The GreenBooks, Crashes, American Beautys, and Oliver!s are poor choices regardless of year. (Maybe if Green Book had been released in 1954, but even then.)

The Artist is a dull choice in a relatively weak year. I would take Moneyball, Tree of Life, or even Hugo or War Horse over it, but none of them is a clear "what were they thinking?" (The answer to that question is the same every year: They weren't really, based on the Hollywood Reporter anonymous voter interviews.) The Departed is still an odd BP (that I love), but the other four contenders- which include some fine films- don't cry out for justice to this day.

For me, Gladiator belongs with Argo, Out of Africa, English Patient, Miss Daisy, or- a movie I hate on a granular level for a bunch of reasons- Braveheart. It's professionally made with varying degrees of achievement that won over at least two glaringly obvious better choices (imo and sometimes in history’s opinion. Depending on your mood, you could put Rocky here. I think it's a great movie, but it's no Taxi Driver or Network nor any of the President’s Men. Dances with Wolves owns an Italian villa on on this list.

Then I look them all over and realize that this is more or less the default setting of the BP win. So I shouldn't begrudge G1 because I like Erin, Traffic, or especially Chocolat (I kid) Crouching Tiger a whole lot more (or that not picking Brocovich robbed us of a rare year where BP and director were the same person but for different movies). I have to chalk it up to the Academy doing what the Academy does and solid work often wins out over outliers. On a regular year, it wouldn’t be La La Land vs Moonlight because Hidden Figures or (ugh) Hacksaw Ridge would already have the award.

This is too many words to say "it's not my tempo," but Oscars are what I had instead of sports. I fully regret putting G1 the same bunk with Crash and Beauty. It deserves better and Ridley should have one of his own by now. What else does he have to do?
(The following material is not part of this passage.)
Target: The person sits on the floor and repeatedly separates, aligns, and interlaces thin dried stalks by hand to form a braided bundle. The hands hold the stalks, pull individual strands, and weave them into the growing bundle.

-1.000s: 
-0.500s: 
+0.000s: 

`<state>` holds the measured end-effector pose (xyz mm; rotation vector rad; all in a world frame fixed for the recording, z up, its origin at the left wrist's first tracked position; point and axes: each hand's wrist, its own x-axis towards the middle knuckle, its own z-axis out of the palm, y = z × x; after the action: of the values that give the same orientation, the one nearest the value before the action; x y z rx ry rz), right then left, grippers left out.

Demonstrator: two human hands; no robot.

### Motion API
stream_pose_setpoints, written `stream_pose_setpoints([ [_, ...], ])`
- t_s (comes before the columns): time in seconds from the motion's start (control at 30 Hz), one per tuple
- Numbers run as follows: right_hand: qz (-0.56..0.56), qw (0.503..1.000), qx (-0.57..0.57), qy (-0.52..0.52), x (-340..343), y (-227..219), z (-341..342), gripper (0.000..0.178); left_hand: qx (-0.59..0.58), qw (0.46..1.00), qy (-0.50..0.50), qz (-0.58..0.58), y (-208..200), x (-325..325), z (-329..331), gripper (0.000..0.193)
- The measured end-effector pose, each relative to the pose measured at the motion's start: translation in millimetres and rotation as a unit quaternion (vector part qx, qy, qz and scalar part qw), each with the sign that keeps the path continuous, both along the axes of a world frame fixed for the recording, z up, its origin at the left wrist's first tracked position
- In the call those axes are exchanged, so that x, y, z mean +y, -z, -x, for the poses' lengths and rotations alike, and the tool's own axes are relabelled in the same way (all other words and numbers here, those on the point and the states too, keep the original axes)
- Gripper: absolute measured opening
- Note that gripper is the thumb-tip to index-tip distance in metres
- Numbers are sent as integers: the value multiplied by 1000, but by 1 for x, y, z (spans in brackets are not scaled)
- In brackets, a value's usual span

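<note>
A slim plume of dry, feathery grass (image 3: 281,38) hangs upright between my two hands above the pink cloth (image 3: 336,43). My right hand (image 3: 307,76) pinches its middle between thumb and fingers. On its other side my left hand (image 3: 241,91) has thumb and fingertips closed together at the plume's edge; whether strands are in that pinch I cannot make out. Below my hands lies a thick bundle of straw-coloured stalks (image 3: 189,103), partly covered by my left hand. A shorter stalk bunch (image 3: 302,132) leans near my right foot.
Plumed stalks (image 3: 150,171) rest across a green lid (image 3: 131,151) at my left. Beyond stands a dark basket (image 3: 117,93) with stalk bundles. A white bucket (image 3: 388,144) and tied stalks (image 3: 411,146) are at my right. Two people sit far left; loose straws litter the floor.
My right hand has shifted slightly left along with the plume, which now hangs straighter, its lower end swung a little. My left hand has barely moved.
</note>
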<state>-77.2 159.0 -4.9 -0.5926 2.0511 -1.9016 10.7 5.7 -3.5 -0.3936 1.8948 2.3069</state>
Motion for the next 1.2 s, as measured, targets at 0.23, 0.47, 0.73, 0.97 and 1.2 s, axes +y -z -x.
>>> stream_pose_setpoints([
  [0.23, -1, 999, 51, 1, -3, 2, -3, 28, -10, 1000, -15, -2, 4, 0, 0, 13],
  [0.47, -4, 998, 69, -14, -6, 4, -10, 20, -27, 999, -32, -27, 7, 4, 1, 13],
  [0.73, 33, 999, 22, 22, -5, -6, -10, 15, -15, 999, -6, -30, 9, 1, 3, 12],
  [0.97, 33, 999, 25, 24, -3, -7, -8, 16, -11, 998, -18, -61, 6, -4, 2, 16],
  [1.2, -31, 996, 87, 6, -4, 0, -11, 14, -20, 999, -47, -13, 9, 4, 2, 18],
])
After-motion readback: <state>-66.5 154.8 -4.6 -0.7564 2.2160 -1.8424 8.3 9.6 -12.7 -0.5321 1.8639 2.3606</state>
(If you read this far and haven't muted, there's a singular category for Return of the King, whose win I can't begrudge though it's not my favorite of the trilogy. If ever there was a call to do a Snow White Special Oscar with two extra Oscars for all three, it was that. The trilogy deserves the recognition, even if it encouraged Jackson to follow up with things ranging from disappointing to "The Lovely Bones?!" give or take parts of Kong. But doing that wouldn't have cleared the runway for a Master & Commander win. We'd have gotten Mystic River most likely and that's just as well avoided.)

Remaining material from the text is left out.